**PROBLEM TO WORK ON:**
Give the listing again exactly, skipping any pictures it holds.

**DATASET RECORDS:**
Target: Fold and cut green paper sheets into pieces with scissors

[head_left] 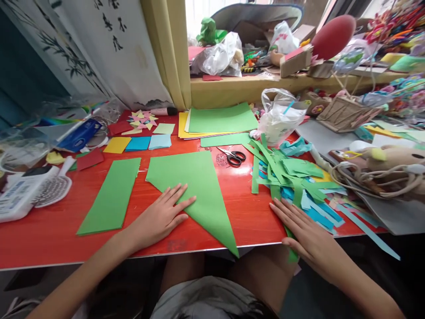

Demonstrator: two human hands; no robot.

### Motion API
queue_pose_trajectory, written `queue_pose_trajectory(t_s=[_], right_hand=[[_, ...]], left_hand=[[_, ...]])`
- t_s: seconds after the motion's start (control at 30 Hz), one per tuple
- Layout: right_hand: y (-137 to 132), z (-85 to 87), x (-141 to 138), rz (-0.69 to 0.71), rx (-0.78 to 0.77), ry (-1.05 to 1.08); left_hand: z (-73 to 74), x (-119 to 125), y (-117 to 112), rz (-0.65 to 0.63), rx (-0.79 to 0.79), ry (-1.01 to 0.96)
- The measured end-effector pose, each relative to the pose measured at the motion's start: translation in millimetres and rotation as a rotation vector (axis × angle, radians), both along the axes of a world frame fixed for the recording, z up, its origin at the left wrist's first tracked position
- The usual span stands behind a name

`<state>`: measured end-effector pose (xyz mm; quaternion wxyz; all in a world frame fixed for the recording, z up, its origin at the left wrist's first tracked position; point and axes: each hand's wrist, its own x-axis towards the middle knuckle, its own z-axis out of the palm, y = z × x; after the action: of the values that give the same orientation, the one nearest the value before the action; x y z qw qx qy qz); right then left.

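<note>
My left hand (166,215) rests with its fingers stretched out on the lower left edge of a folded green paper sheet (199,186). One pointed corner of that sheet hangs past the table's front edge. To the left of it lies a green paper strip (111,197). At the right, my right hand (302,228) is flat and open, its fingertips against the heap of green and blue paper scraps (292,177). A green scrap pokes out beneath this hand over the edge. Scissors (232,156) with black handles lie beyond the folded sheet, touched by neither hand.
Green and yellow sheets (222,118) are stacked at the back of the red table (245,208). Small coloured squares (137,143) lie back left, near a hairbrush (55,188). A plastic bag (279,117) stands behind the scraps. Cables (375,179) lie at right.
</note>
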<state>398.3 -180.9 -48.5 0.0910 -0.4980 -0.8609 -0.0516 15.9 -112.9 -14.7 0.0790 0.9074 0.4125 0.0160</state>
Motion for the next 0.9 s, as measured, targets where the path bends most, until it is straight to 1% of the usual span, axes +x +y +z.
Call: queue_pose_trajectory(t_s=[0.1,0.2,0.33,0.43,0.57,0.63,0.7,0.77,0.83,0.9], right_hand=[[13,1.1,7,-0.004,-0.038,-0.014],[26,1.6,11,0.004,-0.082,-0.037],[37,3.0,5,-0.036,-0.041,-0.046],[39,5.0,-5,-0.021,0.032,-0.033],[35,10.2,-14,0.044,0.200,-0.004],[30,13.4,-15,0.080,0.279,-0.007],[24,15.9,-15,0.137,0.334,-0.032],[18,16.6,-14,0.191,0.392,-0.051],[13,15.3,-14,0.216,0.454,-0.044],[6,12.8,-13,0.220,0.487,-0.024]], left_hand=[[5.6,-10,-6,-0.016,-0.044,-0.028],[6.4,-17,-14,0.004,-0.069,-0.052],[4.2,-23,-20,0.053,-0.062,-0.065],[5.0,-24,-20,0.051,-0.061,-0.086],[8.2,-22,-21,0.040,-0.057,-0.092],[7.4,-22,-21,0.033,-0.054,-0.085],[4.0,-24,-22,0.043,-0.028,-0.083],[-1.7,-26,-22,0.089,0.020,-0.084],[-7.9,-29,-21,0.142,0.059,-0.083],[-13.0,-32,-20,0.152,0.069,-0.082]])
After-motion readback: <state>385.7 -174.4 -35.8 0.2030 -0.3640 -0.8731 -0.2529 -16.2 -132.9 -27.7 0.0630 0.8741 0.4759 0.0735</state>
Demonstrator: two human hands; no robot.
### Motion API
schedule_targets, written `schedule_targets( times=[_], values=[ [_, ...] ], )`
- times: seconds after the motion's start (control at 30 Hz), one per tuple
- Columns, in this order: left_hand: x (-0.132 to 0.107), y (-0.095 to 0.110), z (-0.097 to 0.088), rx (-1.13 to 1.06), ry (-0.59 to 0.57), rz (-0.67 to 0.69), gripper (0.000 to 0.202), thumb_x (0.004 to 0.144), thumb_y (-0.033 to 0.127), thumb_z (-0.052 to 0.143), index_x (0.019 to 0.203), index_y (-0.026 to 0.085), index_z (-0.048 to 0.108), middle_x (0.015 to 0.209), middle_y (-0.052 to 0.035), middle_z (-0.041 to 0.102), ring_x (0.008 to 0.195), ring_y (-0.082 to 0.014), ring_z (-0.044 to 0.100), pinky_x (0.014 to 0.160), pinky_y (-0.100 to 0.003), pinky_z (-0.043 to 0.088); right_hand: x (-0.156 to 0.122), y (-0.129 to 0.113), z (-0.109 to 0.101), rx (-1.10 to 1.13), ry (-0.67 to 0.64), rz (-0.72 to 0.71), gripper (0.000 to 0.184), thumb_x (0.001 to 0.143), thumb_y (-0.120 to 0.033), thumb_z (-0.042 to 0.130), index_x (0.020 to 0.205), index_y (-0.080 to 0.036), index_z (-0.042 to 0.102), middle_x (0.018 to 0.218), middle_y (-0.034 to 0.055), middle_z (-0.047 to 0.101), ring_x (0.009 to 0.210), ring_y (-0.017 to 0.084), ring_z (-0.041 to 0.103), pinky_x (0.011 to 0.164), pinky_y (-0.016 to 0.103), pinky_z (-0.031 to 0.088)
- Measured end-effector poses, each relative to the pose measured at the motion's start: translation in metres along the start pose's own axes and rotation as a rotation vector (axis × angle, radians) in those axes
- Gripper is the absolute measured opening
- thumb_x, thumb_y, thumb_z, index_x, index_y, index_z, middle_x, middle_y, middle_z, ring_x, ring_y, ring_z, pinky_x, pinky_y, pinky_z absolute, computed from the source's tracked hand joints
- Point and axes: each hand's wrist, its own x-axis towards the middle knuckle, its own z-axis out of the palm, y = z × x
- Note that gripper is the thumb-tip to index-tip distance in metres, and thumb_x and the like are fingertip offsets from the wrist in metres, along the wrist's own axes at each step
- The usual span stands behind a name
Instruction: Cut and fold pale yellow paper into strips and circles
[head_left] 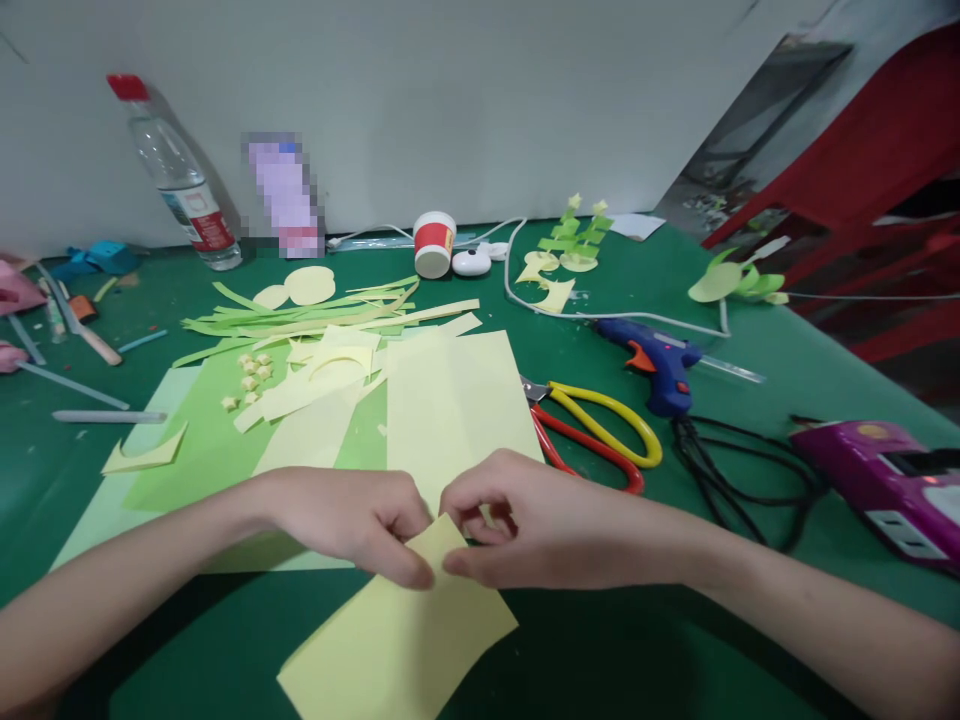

**SOLVED EXERCISE:**
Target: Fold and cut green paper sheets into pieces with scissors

[head_left] 

Demonstrator: two human hands; no robot.

### Motion API
queue_pose_trajectory, written `queue_pose_trajectory(t_s=[_], right_hand=[[_, ...]], left_hand=[[_, ...]])`
- t_s: seconds after the motion's start (control at 30 Hz), one per tuple
- Layout: right_hand: y (-137 to 132), z (-85 to 87), x (-141 to 138), rz (-0.69 to 0.71), rx (-0.78 to 0.77), ry (-1.05 to 1.08); left_hand: z (-73 to 74), x (-119 to 125), y (-117 to 112), rz (-0.65 to 0.63), rx (-0.79 to 0.79), ry (-1.01 to 0.96)
- The measured end-effector pose, each relative to the pose measured at the motion's start: translation in millimetres and rotation as a rotation vector (axis × angle, radians), both along the axes of a world frame fixed for the recording, z up, its origin at the left wrist's first tracked position
- The usual span stands behind a name

`<state>`: measured end-effector pose (xyz mm; quaternion wxyz; all in a world frame fixed for the recording, z up, its origin at the left wrist's first tracked position; point and axes: each hand's wrist, its own x-axis towards the middle knuckle, its own z-axis out of the palm, y = z × x; after the action: of the values that give the same orientation, the one nearest the value before the action; x y z qw qx qy qz); right then left.

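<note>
My left hand (166,215) rests with its fingers stretched out on the lower left edge of a folded green paper sheet (199,186). One pointed corner of that sheet hangs past the table's front edge. To the left of it lies a green paper strip (111,197). At the right, my right hand (302,228) is flat and open, its fingertips against the heap of green and blue paper scraps (292,177). A green scrap pokes out beneath this hand over the edge. Scissors (232,156) with black handles lie beyond the folded sheet, touched by neither hand.
Green and yellow sheets (222,118) are stacked at the back of the red table (245,208). Small coloured squares (137,143) lie back left, near a hairbrush (55,188). A plastic bag (279,117) stands behind the scraps. Cables (375,179) lie at right.
</note>
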<state>398.3 -180.9 -48.5 0.0910 -0.4980 -0.8609 -0.0516 15.9 -112.9 -14.7 0.0790 0.9074 0.4125 0.0160</state>
Motion for the next 0.9 s, as measured, targets where the path bends most, until it is straight to 1% of the usual span, axes +x +y +z.
Call: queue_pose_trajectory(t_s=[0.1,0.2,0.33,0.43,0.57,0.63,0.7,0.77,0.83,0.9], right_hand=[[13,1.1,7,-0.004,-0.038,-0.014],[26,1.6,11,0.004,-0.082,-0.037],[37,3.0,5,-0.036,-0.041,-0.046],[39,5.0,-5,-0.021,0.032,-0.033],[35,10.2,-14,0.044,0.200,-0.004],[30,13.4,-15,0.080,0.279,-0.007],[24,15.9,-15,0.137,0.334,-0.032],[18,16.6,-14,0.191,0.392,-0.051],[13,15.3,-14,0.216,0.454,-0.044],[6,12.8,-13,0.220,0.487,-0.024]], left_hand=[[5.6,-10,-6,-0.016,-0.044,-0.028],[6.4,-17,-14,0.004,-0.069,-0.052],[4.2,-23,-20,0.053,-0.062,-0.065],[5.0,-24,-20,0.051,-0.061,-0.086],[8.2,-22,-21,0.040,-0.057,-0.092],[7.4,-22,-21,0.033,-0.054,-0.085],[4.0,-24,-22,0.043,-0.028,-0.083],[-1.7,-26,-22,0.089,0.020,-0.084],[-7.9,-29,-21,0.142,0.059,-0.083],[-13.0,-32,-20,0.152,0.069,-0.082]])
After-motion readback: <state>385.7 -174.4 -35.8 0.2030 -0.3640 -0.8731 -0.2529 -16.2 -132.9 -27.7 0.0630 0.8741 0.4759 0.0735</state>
Demonstrator: two human hands; no robot.
### Motion API
schedule_targets, written `schedule_targets( times=[_], values=[ [_, ...] ], )`
- times: seconds after the motion's start (control at 30 Hz), one per tuple
- Columns, in this order: left_hand: x (-0.132 to 0.107), y (-0.095 to 0.110), z (-0.097 to 0.088), rx (-1.13 to 1.06), ry (-0.59 to 0.57), rz (-0.67 to 0.69), gripper (0.000 to 0.202), thumb_x (0.004 to 0.144), thumb_y (-0.033 to 0.127), thumb_z (-0.052 to 0.143), index_x (0.019 to 0.203), index_y (-0.026 to 0.085), index_z (-0.048 to 0.108), middle_x (0.015 to 0.209), middle_y (-0.052 to 0.035), middle_z (-0.041 to 0.102), ring_x (0.008 to 0.195), ring_y (-0.082 to 0.014), ring_z (-0.044 to 0.100), pinky_x (0.014 to 0.160), pinky_y (-0.100 to 0.003), pinky_z (-0.043 to 0.088); right_hand: x (-0.156 to 0.122), y (-0.129 to 0.113), z (-0.109 to 0.101), rx (-1.10 to 1.13), ry (-0.67 to 0.64), rz (-0.72 to 0.71), gripper (0.000 to 0.184), thumb_x (0.001 to 0.143), thumb_y (-0.120 to 0.033), thumb_z (-0.042 to 0.130), index_x (0.020 to 0.205), index_y (-0.080 to 0.036), index_z (-0.042 to 0.102), middle_x (0.018 to 0.218), middle_y (-0.034 to 0.055), middle_z (-0.047 to 0.101), ring_x (0.009 to 0.210), ring_y (-0.017 to 0.084), ring_z (-0.041 to 0.103), pinky_x (0.011 to 0.164), pinky_y (-0.016 to 0.103), pinky_z (-0.031 to 0.088)
- Measured end-effector poses, each relative to the pose measured at the motion's start: translation in metres along the start pose's own axes and rotation as a rotation vector (axis × angle, radians) in those axes
- Gripper is the absolute measured opening
- thumb_x, thumb_y, thumb_z, index_x, index_y, index_z, middle_x, middle_y, middle_z, ring_x, ring_y, ring_z, pinky_x, pinky_y, pinky_z absolute, computed from the source's tracked hand joints
- Point and axes: each hand's wrist, its own x-axis towards the middle knuckle, its own z-axis out of the palm, y = z × x
- Note that gripper is the thumb-tip to index-tip distance in metres, and thumb_x and the like are fingertip offsets from the wrist in metres, along the wrist's own axes at each step
- The usual span stands behind a name
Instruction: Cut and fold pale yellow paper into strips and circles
[head_left] 

No more output is required.